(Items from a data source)
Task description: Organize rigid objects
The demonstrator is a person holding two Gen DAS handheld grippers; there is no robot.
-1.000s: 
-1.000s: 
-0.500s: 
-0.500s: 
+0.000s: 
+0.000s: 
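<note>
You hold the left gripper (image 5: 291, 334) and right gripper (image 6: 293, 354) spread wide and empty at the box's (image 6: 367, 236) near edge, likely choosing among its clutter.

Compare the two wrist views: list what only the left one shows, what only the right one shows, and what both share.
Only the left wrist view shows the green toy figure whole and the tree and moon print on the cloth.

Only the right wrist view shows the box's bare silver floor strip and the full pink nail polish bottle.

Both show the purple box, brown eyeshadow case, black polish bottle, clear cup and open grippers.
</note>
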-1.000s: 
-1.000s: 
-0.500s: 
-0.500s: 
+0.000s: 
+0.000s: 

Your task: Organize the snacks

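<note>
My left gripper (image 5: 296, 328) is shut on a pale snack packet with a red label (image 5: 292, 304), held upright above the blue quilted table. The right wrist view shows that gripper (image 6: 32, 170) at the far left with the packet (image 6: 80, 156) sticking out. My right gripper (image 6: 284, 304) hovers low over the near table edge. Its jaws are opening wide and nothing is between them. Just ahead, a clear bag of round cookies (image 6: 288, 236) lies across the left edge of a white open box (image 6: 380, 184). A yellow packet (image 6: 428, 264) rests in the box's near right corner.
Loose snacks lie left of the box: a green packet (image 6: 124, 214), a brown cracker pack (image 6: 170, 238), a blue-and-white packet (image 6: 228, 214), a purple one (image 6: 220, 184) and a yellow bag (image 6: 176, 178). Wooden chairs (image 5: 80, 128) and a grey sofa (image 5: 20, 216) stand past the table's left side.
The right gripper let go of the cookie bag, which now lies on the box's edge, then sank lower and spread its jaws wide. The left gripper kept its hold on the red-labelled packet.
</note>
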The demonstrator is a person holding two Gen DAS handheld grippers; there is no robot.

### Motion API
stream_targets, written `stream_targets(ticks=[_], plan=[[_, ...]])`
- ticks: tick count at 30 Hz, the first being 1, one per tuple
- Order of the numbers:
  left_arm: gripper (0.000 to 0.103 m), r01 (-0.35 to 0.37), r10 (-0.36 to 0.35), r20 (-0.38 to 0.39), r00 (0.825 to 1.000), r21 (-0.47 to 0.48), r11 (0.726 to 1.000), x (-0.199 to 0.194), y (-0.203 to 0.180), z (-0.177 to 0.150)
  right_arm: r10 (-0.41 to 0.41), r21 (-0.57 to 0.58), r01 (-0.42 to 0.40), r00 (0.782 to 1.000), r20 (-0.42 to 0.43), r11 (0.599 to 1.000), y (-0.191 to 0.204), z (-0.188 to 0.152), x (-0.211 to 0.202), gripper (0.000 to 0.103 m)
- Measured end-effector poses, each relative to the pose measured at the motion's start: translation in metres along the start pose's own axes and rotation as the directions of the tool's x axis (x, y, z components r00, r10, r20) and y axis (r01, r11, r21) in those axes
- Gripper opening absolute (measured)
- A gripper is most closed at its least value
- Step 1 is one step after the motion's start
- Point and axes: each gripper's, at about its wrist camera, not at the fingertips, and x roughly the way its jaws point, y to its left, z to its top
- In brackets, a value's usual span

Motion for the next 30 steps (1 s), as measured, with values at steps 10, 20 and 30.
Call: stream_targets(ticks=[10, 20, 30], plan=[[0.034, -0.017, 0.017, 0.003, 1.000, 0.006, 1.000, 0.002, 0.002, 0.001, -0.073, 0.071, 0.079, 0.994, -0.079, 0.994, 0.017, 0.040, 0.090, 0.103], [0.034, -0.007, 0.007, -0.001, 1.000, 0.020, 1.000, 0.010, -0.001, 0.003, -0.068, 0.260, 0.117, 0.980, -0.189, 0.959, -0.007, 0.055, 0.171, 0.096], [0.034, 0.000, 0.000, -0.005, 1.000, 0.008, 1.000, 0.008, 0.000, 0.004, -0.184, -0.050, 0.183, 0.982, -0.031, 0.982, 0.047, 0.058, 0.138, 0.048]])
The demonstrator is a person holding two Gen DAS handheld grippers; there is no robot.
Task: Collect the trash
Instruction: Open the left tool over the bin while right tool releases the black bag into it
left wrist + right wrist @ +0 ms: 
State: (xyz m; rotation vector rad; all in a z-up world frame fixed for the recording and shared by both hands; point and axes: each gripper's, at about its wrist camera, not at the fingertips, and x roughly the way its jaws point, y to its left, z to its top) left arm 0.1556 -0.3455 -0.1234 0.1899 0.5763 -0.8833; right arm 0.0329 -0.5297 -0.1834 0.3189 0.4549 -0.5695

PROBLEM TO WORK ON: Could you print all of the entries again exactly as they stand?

YOUR RESPONSE:
Task description: Organize rigid objects
The demonstrator is a person holding two Gen DAS handheld grippers; there is no robot.
-1.000s: 
-1.000s: 
-0.500s: 
-0.500s: 
+0.000s: 
+0.000s: 
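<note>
You hold the left gripper (image 5: 291, 334) and right gripper (image 6: 293, 354) spread wide and empty at the box's (image 6: 367, 236) near edge, likely choosing among its clutter.

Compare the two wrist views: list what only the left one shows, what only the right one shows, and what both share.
Only the left wrist view shows the green toy figure whole and the tree and moon print on the cloth.

Only the right wrist view shows the box's bare silver floor strip and the full pink nail polish bottle.

Both show the purple box, brown eyeshadow case, black polish bottle, clear cup and open grippers.
</note>
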-1.000s: 
-1.000s: 
-0.500s: 
-0.500s: 
+0.000s: 
+0.000s: 

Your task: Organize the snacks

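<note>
My left gripper (image 5: 296, 328) is shut on a pale snack packet with a red label (image 5: 292, 304), held upright above the blue quilted table. The right wrist view shows that gripper (image 6: 32, 170) at the far left with the packet (image 6: 80, 156) sticking out. My right gripper (image 6: 284, 304) hovers low over the near table edge. Its jaws are opening wide and nothing is between them. Just ahead, a clear bag of round cookies (image 6: 288, 236) lies across the left edge of a white open box (image 6: 380, 184). A yellow packet (image 6: 428, 264) rests in the box's near right corner.
Loose snacks lie left of the box: a green packet (image 6: 124, 214), a brown cracker pack (image 6: 170, 238), a blue-and-white packet (image 6: 228, 214), a purple one (image 6: 220, 184) and a yellow bag (image 6: 176, 178). Wooden chairs (image 5: 80, 128) and a grey sofa (image 5: 20, 216) stand past the table's left side.
The right gripper let go of the cookie bag, which now lies on the box's edge, then sank lower and spread its jaws wide. The left gripper kept its hold on the red-labelled packet.
</note>
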The demonstrator is a person holding two Gen DAS handheld grippers; there is no robot.

### Motion API
stream_targets, written `stream_targets(ticks=[_], plan=[[_, ...]])`
- ticks: tick count at 30 Hz, the first being 1, one per tuple
- Order of the numbers:
  left_arm: gripper (0.000 to 0.103 m), r01 (-0.35 to 0.37), r10 (-0.36 to 0.35), r20 (-0.38 to 0.39), r00 (0.825 to 1.000), r21 (-0.47 to 0.48), r11 (0.726 to 1.000), x (-0.199 to 0.194), y (-0.203 to 0.180), z (-0.177 to 0.150)
  right_arm: r10 (-0.41 to 0.41), r21 (-0.57 to 0.58), r01 (-0.42 to 0.40), r00 (0.782 to 1.000), r20 (-0.42 to 0.43), r11 (0.599 to 1.000), y (-0.191 to 0.204), z (-0.188 to 0.152), x (-0.211 to 0.202), gripper (0.000 to 0.103 m)
- Measured end-effector poses, each relative to the pose measured at the motion's start: translation in metres along the start pose's own axes and rotation as the directions of the tool's x axis (x, y, z components r00, r10, r20) and y axis (r01, r11, r21) in those axes
- Gripper opening absolute (measured)
- A gripper is most closed at its least value
- Step 1 is one step after the motion's start
- Point and axes: each gripper's, at about its wrist camera, not at the fingertips, and x roughly the way its jaws point, y to its left, z to its top
- In brackets, a value's usual span

Motion for the next 30 steps (1 s), as measured, with values at steps 10, 20 and 30.
Call: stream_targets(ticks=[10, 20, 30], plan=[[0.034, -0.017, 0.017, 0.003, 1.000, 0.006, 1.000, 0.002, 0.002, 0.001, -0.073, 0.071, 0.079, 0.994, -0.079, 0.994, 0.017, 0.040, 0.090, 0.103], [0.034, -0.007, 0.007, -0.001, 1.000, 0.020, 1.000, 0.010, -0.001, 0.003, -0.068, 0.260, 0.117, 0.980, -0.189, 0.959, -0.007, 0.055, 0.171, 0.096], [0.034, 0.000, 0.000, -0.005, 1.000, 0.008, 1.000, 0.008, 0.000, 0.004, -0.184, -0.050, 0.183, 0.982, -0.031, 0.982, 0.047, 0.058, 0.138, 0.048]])
The demonstrator is a person holding two Gen DAS handheld grippers; there is no robot.
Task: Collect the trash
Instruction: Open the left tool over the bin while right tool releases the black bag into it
left wrist + right wrist @ +0 ms: 
State: (xyz m; rotation vector rad; all in a z-up world frame fixed for the recording and shared by both hands; point and axes: each gripper's, at about its wrist camera, not at the fingertips, and x roughly the way its jaws point, y to its left, z to its top) left arm 0.1556 -0.3455 -0.1234 0.1899 0.5763 -0.8833; right arm 0.0329 -0.5297 -0.1834 0.3189 0.4549 -0.5695

The exercise requires no further output.